How to optimize memory access pattern / cache misses for this array decimate/downsample program?

1k views Asked by At

I was recently asked about a piece of code to decimate/downsample the array "in-place". This "decimation" function takes an array of ints and stores an entry at an even index i in the array at the index i/2. It does it for all entries in the array.

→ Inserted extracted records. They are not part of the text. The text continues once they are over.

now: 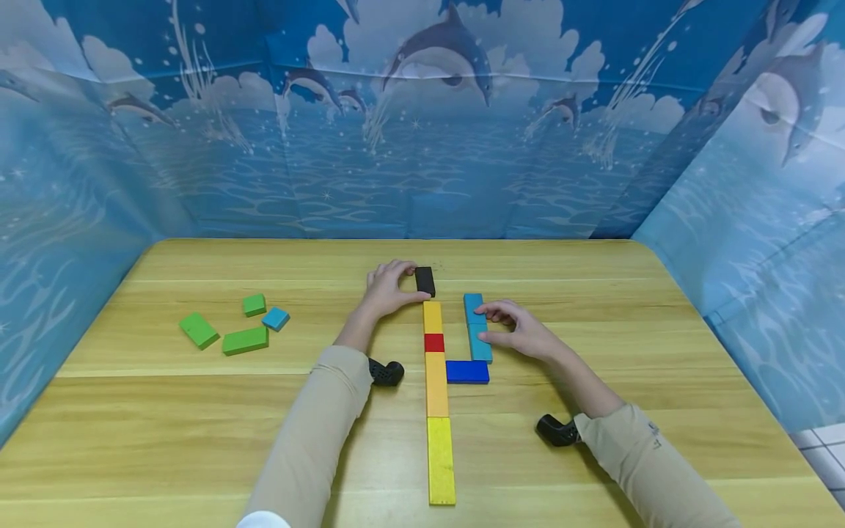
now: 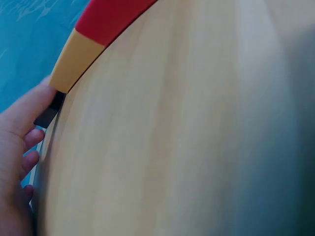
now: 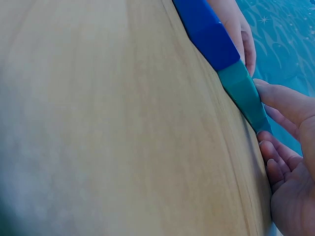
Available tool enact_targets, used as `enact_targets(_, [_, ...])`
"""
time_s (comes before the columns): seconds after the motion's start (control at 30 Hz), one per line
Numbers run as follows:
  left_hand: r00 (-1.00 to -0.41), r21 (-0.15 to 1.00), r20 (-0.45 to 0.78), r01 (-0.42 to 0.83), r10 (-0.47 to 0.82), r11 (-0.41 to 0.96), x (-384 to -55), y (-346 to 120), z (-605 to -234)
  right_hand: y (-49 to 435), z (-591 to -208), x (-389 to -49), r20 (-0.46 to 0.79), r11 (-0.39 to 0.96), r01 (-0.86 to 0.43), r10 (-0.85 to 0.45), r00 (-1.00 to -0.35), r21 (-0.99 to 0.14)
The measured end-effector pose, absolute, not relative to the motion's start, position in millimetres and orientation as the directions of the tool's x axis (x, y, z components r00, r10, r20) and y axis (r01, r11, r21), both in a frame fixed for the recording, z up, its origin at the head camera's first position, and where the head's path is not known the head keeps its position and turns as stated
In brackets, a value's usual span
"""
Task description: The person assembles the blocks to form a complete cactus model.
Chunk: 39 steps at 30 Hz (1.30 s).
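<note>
My left hand (image 1: 389,288) is at the black block (image 1: 425,281), pinching it with the thumb at its near end and the fingers by its far end. In the left wrist view the black block (image 2: 48,112) sits close to the end of a yellow-orange block (image 2: 78,58). My right hand (image 1: 521,330) touches two light blue blocks lying end to end, with a finger on the far block (image 1: 472,302) and the thumb on the near block (image 1: 479,352). A dark blue block (image 1: 467,372) joins their near end to the central row.
The central row holds a yellow-orange block (image 1: 432,317), a red block (image 1: 433,342), an orange block (image 1: 436,385) and a yellow block (image 1: 441,462). At left lie green blocks (image 1: 246,341) and a small blue block (image 1: 276,318). A dolphin-print curtain (image 1: 422,183) surrounds the wooden table (image 1: 198,433).
</note>
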<state>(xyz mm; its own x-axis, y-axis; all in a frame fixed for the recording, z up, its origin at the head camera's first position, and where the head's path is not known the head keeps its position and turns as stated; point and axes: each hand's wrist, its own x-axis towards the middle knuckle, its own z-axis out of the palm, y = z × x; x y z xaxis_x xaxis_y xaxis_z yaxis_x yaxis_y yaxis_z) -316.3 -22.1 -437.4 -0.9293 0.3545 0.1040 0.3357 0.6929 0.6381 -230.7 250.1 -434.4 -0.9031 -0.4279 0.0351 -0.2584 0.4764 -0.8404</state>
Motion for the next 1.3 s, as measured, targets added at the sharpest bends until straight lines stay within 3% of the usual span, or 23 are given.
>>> enact_targets(1.3, [-0.895,0.642,0.139,0.408,0.425,0.649,-315.0,-25.2,-439.0,248.2,-433.5,-229.1,0.042,0.479,-0.263,-0.423,-0.905,-0.838])
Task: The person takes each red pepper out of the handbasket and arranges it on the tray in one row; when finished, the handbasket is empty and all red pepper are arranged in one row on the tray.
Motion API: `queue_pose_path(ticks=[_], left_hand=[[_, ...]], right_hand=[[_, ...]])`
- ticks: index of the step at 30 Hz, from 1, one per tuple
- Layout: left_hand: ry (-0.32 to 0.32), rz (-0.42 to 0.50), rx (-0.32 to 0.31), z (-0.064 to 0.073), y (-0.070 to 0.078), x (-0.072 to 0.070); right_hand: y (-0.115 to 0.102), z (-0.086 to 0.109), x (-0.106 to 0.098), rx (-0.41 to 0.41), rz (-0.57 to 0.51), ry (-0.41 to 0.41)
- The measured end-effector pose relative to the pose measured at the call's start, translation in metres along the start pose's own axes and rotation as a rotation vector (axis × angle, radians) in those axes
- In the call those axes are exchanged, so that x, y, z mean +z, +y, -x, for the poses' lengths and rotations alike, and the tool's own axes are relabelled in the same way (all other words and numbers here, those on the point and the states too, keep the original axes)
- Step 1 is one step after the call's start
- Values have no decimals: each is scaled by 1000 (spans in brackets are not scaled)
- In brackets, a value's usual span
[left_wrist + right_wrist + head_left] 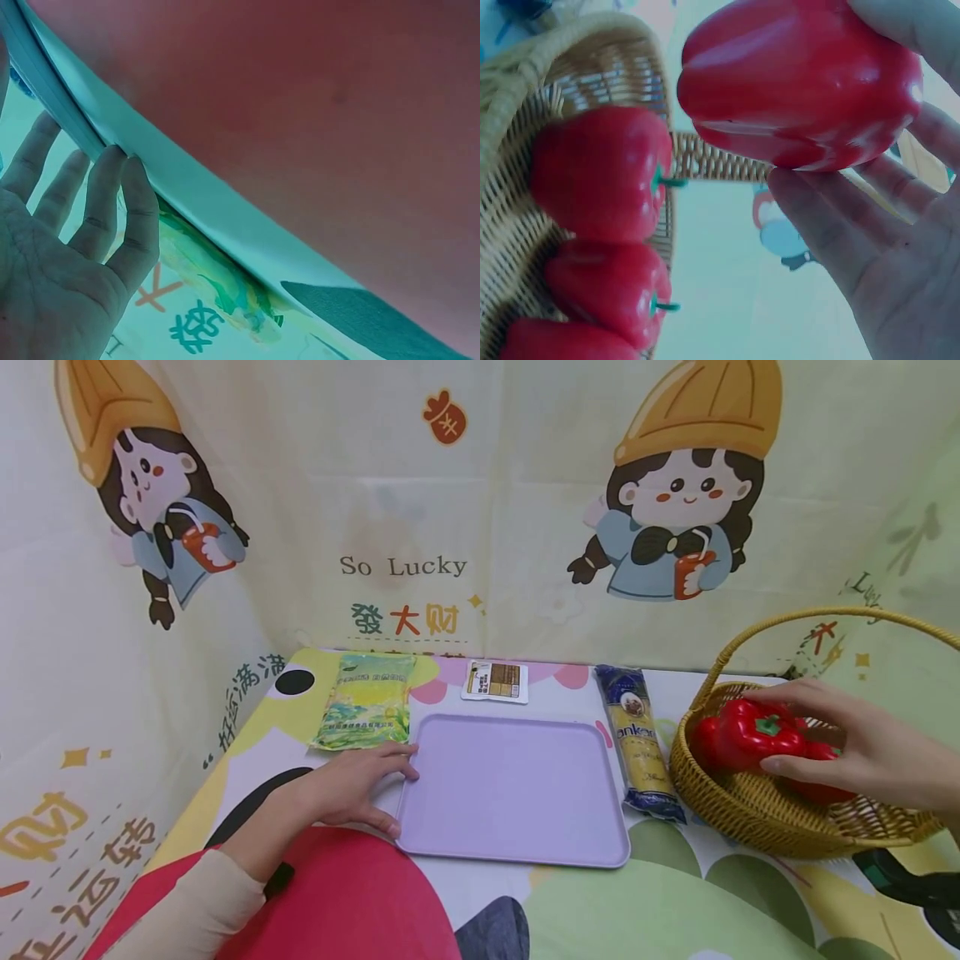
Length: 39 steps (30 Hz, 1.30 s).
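Note:
My right hand (862,752) grips a shiny red bell pepper (753,735) with a green stem, over the wicker basket (723,822). In the right wrist view, thumb and fingers are round that pepper (802,86), which is apart from the others. More red bell peppers (604,172) lie in the basket. My left hand (363,785) is at the left edge of a lilac tray (513,793), its fingers spread and touching the rim. In the left wrist view, the fingertips (135,176) meet the tray's edge.
A yellow-green packet (367,702) lies behind the left hand. Behind the tray is a small flat white-and-brown packet (495,682). A blue-and-yellow pasta bag (640,743) lies between tray and basket. The basket's tall arched handle (825,612) rises above its rim. Printed curtains enclose the table.

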<state>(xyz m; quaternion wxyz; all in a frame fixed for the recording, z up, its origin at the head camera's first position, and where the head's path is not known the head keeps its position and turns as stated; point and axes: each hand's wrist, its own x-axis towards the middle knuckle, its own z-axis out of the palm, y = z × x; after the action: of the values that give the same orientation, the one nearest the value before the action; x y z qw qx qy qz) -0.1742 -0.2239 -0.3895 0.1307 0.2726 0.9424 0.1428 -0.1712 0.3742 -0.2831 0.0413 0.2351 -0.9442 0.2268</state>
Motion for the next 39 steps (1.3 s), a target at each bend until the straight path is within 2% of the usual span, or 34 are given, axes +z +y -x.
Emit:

This would move all even indexed entries in the original array to the first-half of the array. The rest of the array can then be initialized to 0. The overall result is an array that preserved all even index entries in the original array (by moving them to the first-half) and the second-half of the array being 0. This is apparently used to downsample signals in signal processing.

The code looks something like this:

void decimate (vector<int>& a) {
   int sz = a.size();
   for (int i =0; i < sz; i++) {
     if (i%2 == 0) {
        a[i/2] = a[i];
     }
    }
    for (int i =(sz-1)/2; i < sz; i++) a[i] = 0;
}

After suggesting basic improvements that keep certain variables in registers, I can't find any further way to optimize it but not sure if that can't be done.

Are there ways one could optimize the memory access pattern in the loop for better cache performance? Or any other ways to optimize the main copy operations of compressing/down-sampling the array into the first-half ? (e.g. by vectorization for platforms that support it)

   for (int i =0; i < sz; i++) {
     if (i%2 == 0) {
        a[i/2] = a[i];
     }
    }

Are there any loop transformations (such as tiling/strip-mining) that can lead to highly efficient code for such decimate loop?

EDIT: There are a few different ways suggested in the answers below that seem to take advantage of memset/fill or pointer arithmetic to gain speed efficiency. This question is main focused on whether there are well-defined Loop Transformations that can significantly improve locality or cache misses (e.g. if it were a loop-nest with two loops, one could potentially look into loop tiling to optimize cache misses)

5

There are 5 answers

8
Hatatister On

Here is a version using pointer arithmetic and placement new which uses the fact that std::vector uses a continuous memory layout internally:

void down_sample(std::vector<int> & v){ 
    int * begin = &v[0];
    int * stop =  begin + v.size();
    int * position = begin + 2;
    int * half_position = begin +1;
    while( position < stop){
        *half_position = *position;
        ++half_position;
        position += 2;
    }
    size_t size = v.size()/2;
    int * a = new (half_position) int[size]();
}

On my machine this code runs 3 times as fast as yours with disabled optimizations and about 30 % faster than your version when compiled with -o3 on gcc7.2. I tested this with an vector size of 20 000 000 elements.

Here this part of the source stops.